**TASK DIRECTIONS**:
Copy out all of the material. Every line must match the original.

**DATASET SECTION**:
--

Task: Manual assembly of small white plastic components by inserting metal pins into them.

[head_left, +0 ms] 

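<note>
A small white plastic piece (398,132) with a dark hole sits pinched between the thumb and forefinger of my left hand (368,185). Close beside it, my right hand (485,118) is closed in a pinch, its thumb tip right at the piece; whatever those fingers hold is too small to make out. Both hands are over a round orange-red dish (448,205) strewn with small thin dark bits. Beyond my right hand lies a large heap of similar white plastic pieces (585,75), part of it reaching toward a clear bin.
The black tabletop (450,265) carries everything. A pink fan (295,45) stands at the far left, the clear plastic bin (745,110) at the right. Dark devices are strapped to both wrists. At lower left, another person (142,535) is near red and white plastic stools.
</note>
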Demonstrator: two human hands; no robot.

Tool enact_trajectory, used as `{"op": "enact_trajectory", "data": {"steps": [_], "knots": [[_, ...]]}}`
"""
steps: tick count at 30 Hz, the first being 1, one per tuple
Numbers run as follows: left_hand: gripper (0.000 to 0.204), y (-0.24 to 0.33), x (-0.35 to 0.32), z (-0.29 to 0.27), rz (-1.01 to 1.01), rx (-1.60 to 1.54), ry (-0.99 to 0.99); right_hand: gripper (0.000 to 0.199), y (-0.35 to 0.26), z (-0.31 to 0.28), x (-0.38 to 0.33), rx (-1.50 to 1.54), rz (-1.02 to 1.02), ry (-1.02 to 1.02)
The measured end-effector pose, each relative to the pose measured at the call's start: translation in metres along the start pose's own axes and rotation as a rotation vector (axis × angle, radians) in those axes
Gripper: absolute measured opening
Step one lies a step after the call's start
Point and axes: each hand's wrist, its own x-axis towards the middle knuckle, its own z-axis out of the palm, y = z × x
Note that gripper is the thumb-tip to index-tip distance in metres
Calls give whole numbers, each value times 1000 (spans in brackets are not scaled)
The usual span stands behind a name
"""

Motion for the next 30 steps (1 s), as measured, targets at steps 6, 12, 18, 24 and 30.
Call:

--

**RESULT FOR THIS TASK**:
Task: Manual assembly of small white plastic components by inserting metal pins into them.

[head_left, +0 ms] 

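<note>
A small white plastic piece (398,132) with a dark hole sits pinched between the thumb and forefinger of my left hand (368,185). Close beside it, my right hand (485,118) is closed in a pinch, its thumb tip right at the piece; whatever those fingers hold is too small to make out. Both hands are over a round orange-red dish (448,205) strewn with small thin dark bits. Beyond my right hand lies a large heap of similar white plastic pieces (585,75), part of it reaching toward a clear bin.
The black tabletop (450,265) carries everything. A pink fan (295,45) stands at the far left, the clear plastic bin (745,110) at the right. Dark devices are strapped to both wrists. At lower left, another person (142,535) is near red and white plastic stools.
</note>
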Demonstrator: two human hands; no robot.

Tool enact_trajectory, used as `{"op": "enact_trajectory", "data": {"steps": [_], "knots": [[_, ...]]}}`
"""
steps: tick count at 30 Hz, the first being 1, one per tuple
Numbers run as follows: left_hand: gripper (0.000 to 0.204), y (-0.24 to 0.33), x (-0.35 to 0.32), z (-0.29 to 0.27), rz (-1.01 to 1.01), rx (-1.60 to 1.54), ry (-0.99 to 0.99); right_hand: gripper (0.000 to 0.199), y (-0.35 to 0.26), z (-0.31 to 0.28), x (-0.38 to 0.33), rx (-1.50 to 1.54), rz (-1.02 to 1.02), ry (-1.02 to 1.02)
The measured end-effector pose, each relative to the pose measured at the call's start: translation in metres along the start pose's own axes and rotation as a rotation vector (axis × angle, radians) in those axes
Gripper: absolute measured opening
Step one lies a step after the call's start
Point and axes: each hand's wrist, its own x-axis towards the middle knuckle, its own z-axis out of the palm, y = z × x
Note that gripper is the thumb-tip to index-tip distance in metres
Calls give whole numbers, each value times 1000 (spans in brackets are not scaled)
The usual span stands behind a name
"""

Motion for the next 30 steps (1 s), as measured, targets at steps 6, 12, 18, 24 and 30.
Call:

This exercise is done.